#### Your goal:
Below are records with pictures; copy word for word only the lines between the line with "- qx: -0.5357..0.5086" and the line with "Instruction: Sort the", inclusive, and drop the pictures.

Records for the task START

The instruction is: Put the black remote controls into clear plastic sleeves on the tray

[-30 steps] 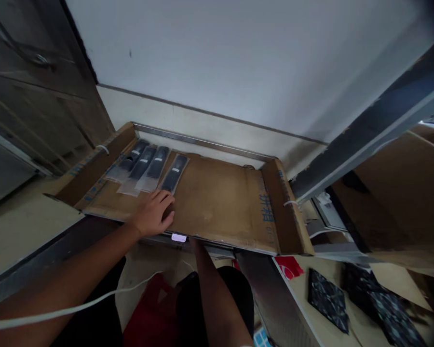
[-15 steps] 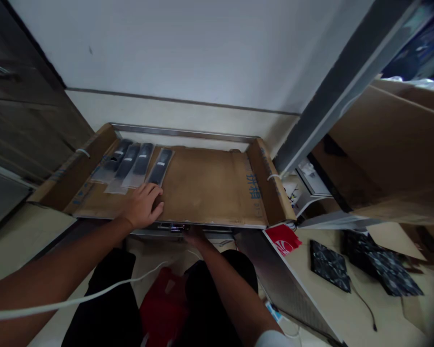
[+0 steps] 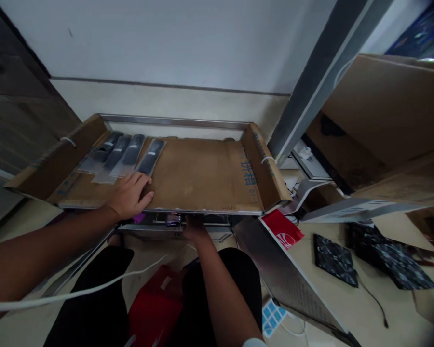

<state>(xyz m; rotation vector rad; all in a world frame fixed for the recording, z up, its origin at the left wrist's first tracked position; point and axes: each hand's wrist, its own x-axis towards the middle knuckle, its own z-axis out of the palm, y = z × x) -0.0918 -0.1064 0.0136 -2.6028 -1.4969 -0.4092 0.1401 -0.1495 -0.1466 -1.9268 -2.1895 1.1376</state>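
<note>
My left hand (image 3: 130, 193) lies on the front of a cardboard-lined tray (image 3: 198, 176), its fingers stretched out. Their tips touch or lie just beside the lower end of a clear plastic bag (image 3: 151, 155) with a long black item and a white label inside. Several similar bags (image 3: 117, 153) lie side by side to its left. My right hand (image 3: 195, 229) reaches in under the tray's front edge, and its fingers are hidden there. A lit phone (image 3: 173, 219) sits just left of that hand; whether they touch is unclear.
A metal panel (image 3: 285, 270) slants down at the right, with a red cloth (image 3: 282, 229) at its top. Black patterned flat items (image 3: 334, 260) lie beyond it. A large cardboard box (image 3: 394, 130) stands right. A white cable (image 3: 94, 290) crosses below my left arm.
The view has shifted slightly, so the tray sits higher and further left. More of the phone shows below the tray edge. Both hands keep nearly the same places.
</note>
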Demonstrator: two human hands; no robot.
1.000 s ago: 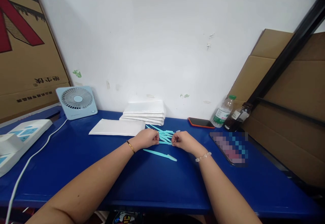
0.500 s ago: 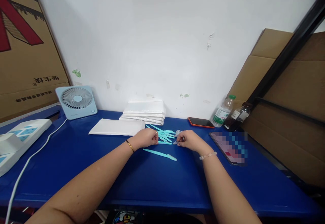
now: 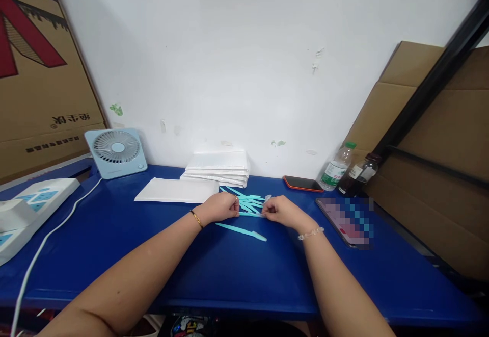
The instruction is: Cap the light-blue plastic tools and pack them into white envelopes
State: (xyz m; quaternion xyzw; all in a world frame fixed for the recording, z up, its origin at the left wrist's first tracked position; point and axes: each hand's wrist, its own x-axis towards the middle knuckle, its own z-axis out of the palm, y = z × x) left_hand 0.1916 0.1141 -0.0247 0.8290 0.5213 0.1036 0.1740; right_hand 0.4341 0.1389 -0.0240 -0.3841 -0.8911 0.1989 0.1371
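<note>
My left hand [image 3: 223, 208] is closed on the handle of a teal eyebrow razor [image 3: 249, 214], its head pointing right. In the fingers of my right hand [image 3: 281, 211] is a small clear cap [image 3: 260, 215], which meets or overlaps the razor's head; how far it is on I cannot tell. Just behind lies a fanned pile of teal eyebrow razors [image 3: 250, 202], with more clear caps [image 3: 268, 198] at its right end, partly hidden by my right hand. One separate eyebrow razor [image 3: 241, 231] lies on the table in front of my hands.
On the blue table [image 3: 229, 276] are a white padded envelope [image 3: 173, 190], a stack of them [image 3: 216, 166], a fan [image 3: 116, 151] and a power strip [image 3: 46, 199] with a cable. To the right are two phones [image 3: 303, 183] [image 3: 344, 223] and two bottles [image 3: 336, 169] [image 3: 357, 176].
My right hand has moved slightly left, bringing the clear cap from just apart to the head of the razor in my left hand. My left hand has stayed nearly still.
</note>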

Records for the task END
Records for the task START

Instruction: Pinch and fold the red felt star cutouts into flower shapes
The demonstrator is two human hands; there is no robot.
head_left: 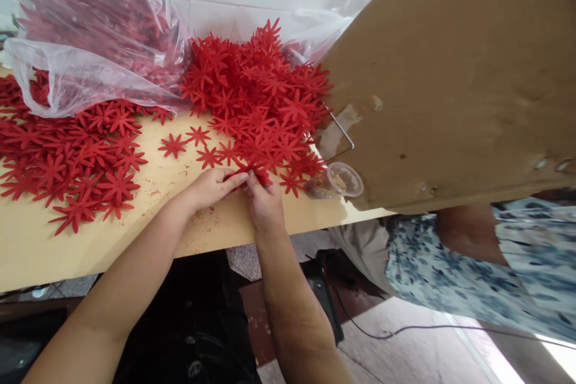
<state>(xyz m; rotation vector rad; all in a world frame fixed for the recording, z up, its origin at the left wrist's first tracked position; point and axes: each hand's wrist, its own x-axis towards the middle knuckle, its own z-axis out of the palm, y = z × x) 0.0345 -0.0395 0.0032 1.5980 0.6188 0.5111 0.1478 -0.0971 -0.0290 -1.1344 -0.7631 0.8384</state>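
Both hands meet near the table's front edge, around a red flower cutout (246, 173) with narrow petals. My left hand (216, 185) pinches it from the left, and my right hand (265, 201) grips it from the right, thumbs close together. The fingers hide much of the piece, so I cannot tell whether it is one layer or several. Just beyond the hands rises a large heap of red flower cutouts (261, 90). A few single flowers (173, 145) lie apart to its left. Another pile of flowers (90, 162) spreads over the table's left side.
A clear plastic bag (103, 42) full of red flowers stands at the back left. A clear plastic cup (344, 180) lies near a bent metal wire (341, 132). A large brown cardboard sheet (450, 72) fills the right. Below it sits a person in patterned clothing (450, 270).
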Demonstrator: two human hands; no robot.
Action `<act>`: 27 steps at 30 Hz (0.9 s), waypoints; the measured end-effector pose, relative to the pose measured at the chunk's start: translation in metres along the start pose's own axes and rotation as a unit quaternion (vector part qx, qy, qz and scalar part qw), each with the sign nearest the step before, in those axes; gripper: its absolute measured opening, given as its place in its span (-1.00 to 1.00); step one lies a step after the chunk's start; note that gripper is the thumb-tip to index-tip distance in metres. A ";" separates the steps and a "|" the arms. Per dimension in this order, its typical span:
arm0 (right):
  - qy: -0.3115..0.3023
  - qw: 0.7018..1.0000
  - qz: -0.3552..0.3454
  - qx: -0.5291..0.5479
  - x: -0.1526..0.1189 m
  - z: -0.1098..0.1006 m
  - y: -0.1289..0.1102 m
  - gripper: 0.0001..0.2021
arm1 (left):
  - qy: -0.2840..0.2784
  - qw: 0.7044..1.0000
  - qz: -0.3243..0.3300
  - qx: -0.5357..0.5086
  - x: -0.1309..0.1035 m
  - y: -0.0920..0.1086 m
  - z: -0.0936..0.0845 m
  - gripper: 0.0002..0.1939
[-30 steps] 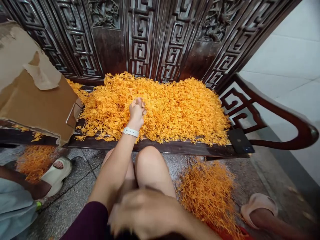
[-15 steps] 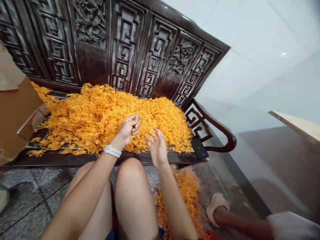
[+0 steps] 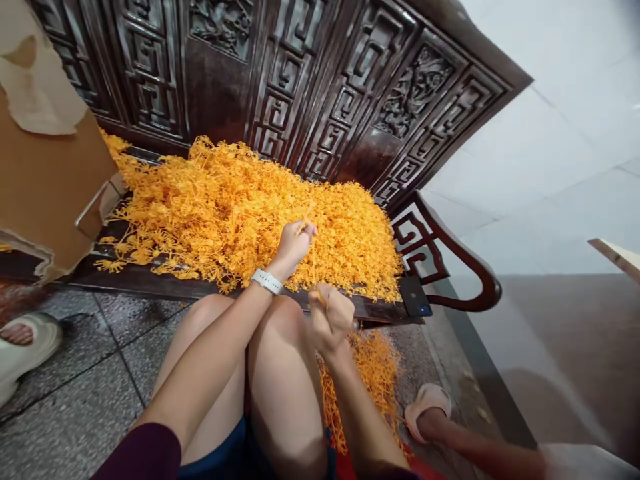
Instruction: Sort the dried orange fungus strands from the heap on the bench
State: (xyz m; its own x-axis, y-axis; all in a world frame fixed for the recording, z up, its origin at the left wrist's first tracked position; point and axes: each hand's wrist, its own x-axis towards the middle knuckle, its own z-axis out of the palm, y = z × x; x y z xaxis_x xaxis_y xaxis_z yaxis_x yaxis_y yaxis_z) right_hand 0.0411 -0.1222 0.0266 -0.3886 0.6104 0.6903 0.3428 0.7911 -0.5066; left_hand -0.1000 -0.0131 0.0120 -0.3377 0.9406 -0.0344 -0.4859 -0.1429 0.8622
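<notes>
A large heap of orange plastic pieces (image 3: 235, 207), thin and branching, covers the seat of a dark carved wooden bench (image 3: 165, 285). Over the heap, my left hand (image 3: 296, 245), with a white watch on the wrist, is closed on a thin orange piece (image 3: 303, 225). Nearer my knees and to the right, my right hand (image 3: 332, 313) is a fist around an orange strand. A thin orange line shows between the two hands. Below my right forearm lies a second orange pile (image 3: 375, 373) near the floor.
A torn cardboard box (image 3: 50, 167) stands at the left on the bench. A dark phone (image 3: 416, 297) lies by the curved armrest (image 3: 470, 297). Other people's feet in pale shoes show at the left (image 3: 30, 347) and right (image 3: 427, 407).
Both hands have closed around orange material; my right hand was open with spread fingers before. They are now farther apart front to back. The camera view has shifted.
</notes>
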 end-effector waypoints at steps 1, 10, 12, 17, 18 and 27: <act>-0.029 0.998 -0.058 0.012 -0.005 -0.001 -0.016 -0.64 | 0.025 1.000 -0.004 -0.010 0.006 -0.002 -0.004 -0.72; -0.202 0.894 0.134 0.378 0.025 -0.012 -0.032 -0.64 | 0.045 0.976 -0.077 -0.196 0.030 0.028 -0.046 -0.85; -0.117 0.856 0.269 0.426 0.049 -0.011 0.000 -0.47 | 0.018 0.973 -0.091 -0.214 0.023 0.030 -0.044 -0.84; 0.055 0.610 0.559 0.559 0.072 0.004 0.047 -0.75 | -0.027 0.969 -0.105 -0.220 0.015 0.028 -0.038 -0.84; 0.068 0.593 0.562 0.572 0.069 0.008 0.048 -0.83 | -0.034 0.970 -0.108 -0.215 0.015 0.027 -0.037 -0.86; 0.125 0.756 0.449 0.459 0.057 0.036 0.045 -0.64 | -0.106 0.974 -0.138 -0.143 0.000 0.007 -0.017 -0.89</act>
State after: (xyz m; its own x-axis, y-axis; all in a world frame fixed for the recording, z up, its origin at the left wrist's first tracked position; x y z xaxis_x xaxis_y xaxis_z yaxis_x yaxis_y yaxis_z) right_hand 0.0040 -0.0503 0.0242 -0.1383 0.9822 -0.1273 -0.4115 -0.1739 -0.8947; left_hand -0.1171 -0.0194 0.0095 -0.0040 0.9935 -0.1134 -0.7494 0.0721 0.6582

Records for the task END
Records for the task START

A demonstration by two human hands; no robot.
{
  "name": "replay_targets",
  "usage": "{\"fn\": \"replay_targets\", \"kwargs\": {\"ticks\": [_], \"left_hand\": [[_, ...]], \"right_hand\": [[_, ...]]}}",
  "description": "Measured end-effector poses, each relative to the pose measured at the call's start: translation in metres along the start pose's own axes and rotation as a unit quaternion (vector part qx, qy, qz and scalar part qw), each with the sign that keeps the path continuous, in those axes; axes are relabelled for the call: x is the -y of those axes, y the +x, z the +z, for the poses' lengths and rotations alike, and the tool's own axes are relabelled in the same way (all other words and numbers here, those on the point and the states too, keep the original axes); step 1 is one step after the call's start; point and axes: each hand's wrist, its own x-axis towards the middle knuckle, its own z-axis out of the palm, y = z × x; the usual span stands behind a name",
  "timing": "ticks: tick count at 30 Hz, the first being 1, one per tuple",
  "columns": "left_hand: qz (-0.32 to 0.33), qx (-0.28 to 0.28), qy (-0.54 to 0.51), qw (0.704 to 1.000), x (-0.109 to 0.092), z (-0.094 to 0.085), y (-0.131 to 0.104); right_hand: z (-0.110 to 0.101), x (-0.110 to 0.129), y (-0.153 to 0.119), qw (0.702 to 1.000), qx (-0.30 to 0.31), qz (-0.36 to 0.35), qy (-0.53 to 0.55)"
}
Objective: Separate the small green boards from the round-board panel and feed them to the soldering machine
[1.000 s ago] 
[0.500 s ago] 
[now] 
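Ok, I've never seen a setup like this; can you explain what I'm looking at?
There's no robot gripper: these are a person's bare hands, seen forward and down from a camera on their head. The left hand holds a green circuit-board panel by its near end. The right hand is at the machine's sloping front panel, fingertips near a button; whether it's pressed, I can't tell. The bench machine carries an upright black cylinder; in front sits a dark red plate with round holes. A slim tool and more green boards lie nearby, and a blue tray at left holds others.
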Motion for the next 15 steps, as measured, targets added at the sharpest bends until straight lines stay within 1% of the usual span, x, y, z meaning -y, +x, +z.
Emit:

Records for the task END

#### Task answer:
  - qx: -0.5357..0.5086
  - x: -0.1309..0.1035 m
  - y: -0.0920..0.1086 m
  - z: -0.0936..0.0845 m
  - gripper: 0.0002..0.1939
[-30 steps] 
[-15 steps] 
[+0 steps] 
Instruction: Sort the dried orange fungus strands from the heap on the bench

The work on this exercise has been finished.